Reproduce the listing in full, exactly as written, but without images.

Supplied material: Begin

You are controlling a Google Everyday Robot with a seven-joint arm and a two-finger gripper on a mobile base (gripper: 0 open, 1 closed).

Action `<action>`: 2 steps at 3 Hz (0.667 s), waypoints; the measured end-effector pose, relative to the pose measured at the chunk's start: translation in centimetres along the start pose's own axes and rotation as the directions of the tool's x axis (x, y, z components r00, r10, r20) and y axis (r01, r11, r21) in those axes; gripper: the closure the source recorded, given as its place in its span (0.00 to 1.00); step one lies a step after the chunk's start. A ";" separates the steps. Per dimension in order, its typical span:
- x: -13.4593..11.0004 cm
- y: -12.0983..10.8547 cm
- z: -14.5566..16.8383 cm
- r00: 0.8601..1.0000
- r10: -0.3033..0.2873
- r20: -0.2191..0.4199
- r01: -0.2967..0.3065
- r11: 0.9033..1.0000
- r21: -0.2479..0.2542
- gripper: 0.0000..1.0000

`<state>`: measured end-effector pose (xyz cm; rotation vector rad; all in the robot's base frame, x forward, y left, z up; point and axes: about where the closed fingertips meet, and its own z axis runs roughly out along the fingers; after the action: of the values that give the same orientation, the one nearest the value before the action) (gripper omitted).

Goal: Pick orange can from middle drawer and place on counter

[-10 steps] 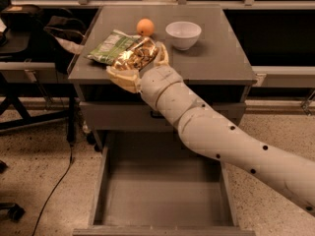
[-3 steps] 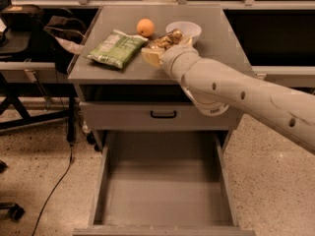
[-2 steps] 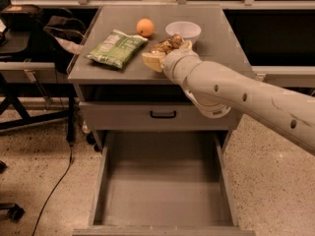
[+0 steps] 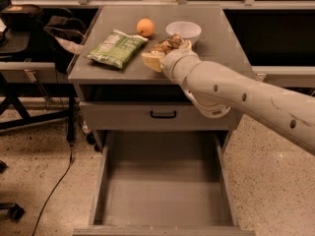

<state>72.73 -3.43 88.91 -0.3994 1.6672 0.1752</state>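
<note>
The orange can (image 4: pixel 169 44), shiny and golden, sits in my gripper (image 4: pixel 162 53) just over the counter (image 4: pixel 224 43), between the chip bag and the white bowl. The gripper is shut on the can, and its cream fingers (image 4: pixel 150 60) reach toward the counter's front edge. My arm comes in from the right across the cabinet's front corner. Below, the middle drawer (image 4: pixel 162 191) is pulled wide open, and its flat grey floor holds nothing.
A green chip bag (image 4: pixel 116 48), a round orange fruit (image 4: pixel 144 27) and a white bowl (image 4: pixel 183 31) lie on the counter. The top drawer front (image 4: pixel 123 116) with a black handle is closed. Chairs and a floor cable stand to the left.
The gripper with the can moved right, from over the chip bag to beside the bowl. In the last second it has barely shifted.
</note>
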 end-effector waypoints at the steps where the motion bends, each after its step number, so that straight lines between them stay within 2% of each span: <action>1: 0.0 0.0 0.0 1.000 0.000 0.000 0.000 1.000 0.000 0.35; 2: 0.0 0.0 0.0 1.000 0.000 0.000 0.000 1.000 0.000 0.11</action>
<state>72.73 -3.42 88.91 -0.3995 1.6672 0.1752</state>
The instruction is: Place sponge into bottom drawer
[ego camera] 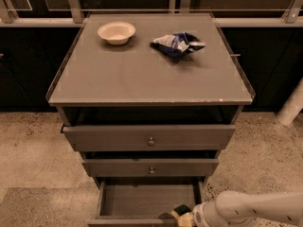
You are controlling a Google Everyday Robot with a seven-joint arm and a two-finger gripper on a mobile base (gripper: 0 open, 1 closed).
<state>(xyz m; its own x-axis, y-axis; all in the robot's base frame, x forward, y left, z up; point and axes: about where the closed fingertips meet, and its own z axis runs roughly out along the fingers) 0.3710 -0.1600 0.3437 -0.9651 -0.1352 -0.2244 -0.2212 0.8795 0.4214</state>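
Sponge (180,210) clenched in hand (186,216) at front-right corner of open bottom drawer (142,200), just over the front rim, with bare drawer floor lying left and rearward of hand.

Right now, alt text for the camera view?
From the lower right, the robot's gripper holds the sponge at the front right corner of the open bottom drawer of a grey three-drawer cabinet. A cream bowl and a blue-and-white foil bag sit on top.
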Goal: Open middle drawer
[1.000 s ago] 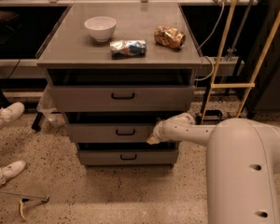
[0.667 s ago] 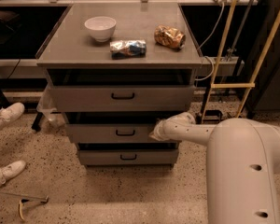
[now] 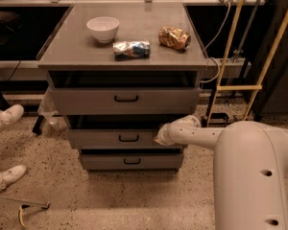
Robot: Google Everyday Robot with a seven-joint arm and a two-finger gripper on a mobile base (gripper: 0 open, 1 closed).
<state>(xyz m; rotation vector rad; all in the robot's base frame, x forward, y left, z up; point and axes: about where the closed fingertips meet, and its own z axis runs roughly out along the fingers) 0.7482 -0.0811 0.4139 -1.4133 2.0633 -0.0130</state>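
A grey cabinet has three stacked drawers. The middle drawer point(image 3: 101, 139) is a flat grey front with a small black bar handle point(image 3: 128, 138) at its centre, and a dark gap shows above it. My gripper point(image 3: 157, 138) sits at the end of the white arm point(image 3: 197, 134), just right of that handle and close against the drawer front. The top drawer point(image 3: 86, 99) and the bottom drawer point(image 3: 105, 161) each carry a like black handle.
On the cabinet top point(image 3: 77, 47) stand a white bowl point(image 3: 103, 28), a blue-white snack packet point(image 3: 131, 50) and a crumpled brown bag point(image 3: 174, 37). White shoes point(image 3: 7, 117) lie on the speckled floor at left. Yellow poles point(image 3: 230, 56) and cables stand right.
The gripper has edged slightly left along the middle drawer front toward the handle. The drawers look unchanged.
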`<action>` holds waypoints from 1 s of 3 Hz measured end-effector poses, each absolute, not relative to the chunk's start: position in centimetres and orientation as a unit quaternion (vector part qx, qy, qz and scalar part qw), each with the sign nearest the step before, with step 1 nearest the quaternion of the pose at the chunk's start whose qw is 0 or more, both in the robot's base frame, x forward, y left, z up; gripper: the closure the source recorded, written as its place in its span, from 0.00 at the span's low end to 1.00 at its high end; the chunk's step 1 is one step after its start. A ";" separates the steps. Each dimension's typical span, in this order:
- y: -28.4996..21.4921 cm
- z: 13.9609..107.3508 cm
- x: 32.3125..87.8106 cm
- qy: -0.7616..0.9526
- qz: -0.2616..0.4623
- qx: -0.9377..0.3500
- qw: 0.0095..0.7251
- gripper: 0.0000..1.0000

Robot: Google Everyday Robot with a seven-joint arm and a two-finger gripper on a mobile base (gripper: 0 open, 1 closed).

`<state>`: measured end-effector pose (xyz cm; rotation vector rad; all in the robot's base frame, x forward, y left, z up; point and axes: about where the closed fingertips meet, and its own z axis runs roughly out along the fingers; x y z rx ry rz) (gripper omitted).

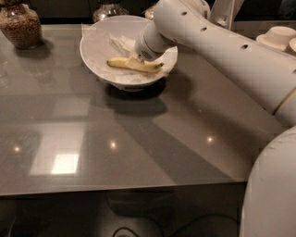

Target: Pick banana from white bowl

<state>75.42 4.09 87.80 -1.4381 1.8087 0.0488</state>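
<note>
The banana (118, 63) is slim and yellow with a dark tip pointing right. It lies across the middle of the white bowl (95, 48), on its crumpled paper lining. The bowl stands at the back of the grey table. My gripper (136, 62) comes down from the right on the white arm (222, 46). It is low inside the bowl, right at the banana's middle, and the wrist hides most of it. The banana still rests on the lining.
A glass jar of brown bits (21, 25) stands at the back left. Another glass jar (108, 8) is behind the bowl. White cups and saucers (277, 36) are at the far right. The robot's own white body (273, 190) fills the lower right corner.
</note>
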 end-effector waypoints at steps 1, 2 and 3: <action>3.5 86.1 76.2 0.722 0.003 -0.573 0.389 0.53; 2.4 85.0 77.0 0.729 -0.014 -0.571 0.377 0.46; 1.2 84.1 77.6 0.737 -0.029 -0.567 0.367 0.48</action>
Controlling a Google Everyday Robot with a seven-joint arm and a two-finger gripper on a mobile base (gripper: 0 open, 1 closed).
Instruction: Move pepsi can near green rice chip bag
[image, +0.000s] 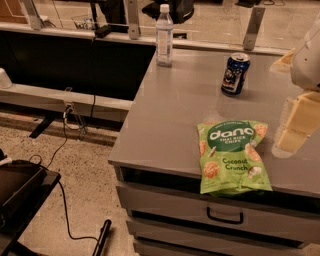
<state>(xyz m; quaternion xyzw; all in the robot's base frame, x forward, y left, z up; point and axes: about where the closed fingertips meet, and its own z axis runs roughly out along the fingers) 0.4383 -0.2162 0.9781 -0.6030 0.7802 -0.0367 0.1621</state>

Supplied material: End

Problem solution —
You are controlling a Google Everyday Robot with a seven-joint arm and a two-finger gripper on a mobile base (gripper: 0 open, 1 closed).

Action `<action>`: 2 steps at 3 Hz (0.667 s), waypoints; the measured end-effector pose, relative to the pose measured at the chunk's start: translation in centimetres along the start pose's own axes and rotation as the directions of the tool's x axis (x, y, z components r00, r10, r20) and y axis (r01, r11, r21) in those axes; gripper: the closure the source recorded, given as its place in its span (0.00 to 1.00); step one lies a step after the chunk's start. A ";" separates the steps. Per dimension in order, its typical span:
- x: -13.4593..11.0004 cm
- y: -12.0983..10.8547 cm
- z: -14.5566..16.8383 cm
- r00: 0.8601..1.0000
- r10: -0.3033..0.2873
- r20: -0.2191..0.4199
- r01: -0.2967..0.3065
- r11: 0.9033..1.0000
- r21: -0.2479..0.2542
- gripper: 0.0000..1.0000

`<state>`: measured end-effector pose (xyz cm; rotation vector rad; all in the robot's base frame, x forward, y left, z up; point and axes: about where the closed fingertips meet, and its own z axis runs roughly out along the fingers; after the action: of the values that give the same orientation, the one nearest the value before the action) (gripper omitted).

Goal: Pick orange can from middle drawer and place on counter

[-10 steps] 
[-3 steps] 
[-2 steps] 
[+0 steps] 

<state>72.73 -3.43 88.91 -0.3994 1.6672 0.1752</state>
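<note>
The orange can (image 4: pixel 169 44), shiny and golden, sits in my gripper (image 4: pixel 162 53) just over the counter (image 4: pixel 224 43), between the chip bag and the white bowl. The gripper is shut on the can, and its cream fingers (image 4: pixel 150 60) reach toward the counter's front edge. My arm comes in from the right across the cabinet's front corner. Below, the middle drawer (image 4: pixel 162 191) is pulled wide open, and its flat grey floor holds nothing.
A green chip bag (image 4: pixel 116 48), a round orange fruit (image 4: pixel 144 27) and a white bowl (image 4: pixel 183 31) lie on the counter. The top drawer front (image 4: pixel 123 116) with a black handle is closed. Chairs and a floor cable stand to the left.
The gripper with the can moved right, from over the chip bag to beside the bowl. In the last second it has barely shifted.
</note>
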 end-effector waypoints at the steps where the motion bends, each after its step number, so that straight lines between them stay within 2% of each span: <action>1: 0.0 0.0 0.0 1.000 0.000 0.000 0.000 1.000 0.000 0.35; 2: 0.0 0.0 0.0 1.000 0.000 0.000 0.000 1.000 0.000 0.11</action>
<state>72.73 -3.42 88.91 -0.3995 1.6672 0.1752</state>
The instruction is: Place sponge into bottom drawer
[ego camera] 
You are controlling a Google Everyday Robot with a seven-joint arm and a two-finger gripper on a mobile base (gripper: 0 open, 1 closed).
<state>(xyz m; its own x-axis, y-axis; all in the robot's base frame, x forward, y left, z up; point and axes: about where the closed fingertips meet, and its own z axis runs roughly out along the fingers) 0.3710 -0.1600 0.3437 -0.9651 -0.1352 -0.2244 -0.2212 0.8795 0.4214</state>
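Sponge (180,210) clenched in hand (186,216) at front-right corner of open bottom drawer (142,200), just over the front rim, with bare drawer floor lying left and rearward of hand.

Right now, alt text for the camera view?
From the lower right, the robot's gripper holds the sponge at the front right corner of the open bottom drawer of a grey three-drawer cabinet. A cream bowl and a blue-and-white foil bag sit on top.
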Goal: Open middle drawer
[1.000 s ago] 
[0.667 s ago] 
[now] 
Robot: Google Everyday Robot with a seven-joint arm and a two-finger gripper on a mobile base (gripper: 0 open, 1 closed).
<state>(xyz m; rotation vector rad; all in the robot's base frame, x forward, y left, z up; point and axes: about where the closed fingertips meet, and its own z axis runs roughly out along the fingers) 0.7482 -0.0811 0.4139 -1.4133 2.0633 -0.0130</state>
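A grey cabinet has three stacked drawers. The middle drawer point(image 3: 101, 139) is a flat grey front with a small black bar handle point(image 3: 128, 138) at its centre, and a dark gap shows above it. My gripper point(image 3: 157, 138) sits at the end of the white arm point(image 3: 197, 134), just right of that handle and close against the drawer front. The top drawer point(image 3: 86, 99) and the bottom drawer point(image 3: 105, 161) each carry a like black handle.
On the cabinet top point(image 3: 77, 47) stand a white bowl point(image 3: 103, 28), a blue-white snack packet point(image 3: 131, 50) and a crumpled brown bag point(image 3: 174, 37). White shoes point(image 3: 7, 117) lie on the speckled floor at left. Yellow poles point(image 3: 230, 56) and cables stand right.
The gripper has edged slightly left along the middle drawer front toward the handle. The drawers look unchanged.
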`<action>` holds waypoints from 1 s of 3 Hz measured end-effector poses, each absolute, not relative to the chunk's start: position in centimetres and orientation as a unit quaternion (vector part qx, qy, qz and scalar part qw), each with the sign nearest the step before, with step 1 nearest the quaternion of the pose at the chunk's start whose qw is 0 or more, both in the robot's base frame, x forward, y left, z up; gripper: the closure the source recorded, written as its place in its span, from 0.00 at the span's low end to 1.00 at its high end; the chunk's step 1 is one step after its start. A ";" separates the steps. Each dimension's typical span, in this order:
- y: -28.4996..21.4921 cm
- z: 13.9609..107.3508 cm
- x: 32.3125..87.8106 cm
- qy: -0.7616..0.9526
- qz: -0.2616..0.4623
- qx: -0.9377..0.3500
- qw: 0.0095..0.7251
- gripper: 0.0000..1.0000

Robot: Google Everyday Robot with a seven-joint arm and a two-finger gripper on a mobile base (gripper: 0 open, 1 closed).

`<state>`: measured end-effector pose (xyz cm; rotation vector rad; all in the robot's base frame, x forward, y left, z up; point and axes: about where the closed fingertips meet, and its own z axis runs roughly out along the fingers; x y z rx ry rz) (gripper omitted).


Target: Pick banana from white bowl

<state>75.42 4.09 87.80 -1.4381 1.8087 0.0488</state>
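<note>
The banana (118, 63) is slim and yellow with a dark tip pointing right. It lies across the middle of the white bowl (95, 48), on its crumpled paper lining. The bowl stands at the back of the grey table. My gripper (136, 62) comes down from the right on the white arm (222, 46). It is low inside the bowl, right at the banana's middle, and the wrist hides most of it. The banana still rests on the lining.
A glass jar of brown bits (21, 25) stands at the back left. Another glass jar (108, 8) is behind the bowl. White cups and saucers (277, 36) are at the far right. The robot's own white body (273, 190) fills the lower right corner.
</note>
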 end-effector waypoints at steps 1, 2 and 3: <action>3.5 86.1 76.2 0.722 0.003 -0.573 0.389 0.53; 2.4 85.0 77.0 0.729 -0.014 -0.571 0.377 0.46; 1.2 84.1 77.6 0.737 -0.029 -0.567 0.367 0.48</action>
Controlling a Google Everyday Robot with a seven-joint arm and a two-finger gripper on a mobile base (gripper: 0 open, 1 closed).
Instruction: Move pepsi can near green rice chip bag
[image, +0.000s] 
<state>(xyz m; quaternion xyzw; all in the robot's base frame, x forward, y left, z up; point and axes: about where the closed fingertips meet, and its own z axis runs roughly out along the fingers) 0.4383 -0.2162 0.9781 -0.6030 0.7802 -0.0367 0.1621</state>

Work on this exercise is finished, so nothing remains.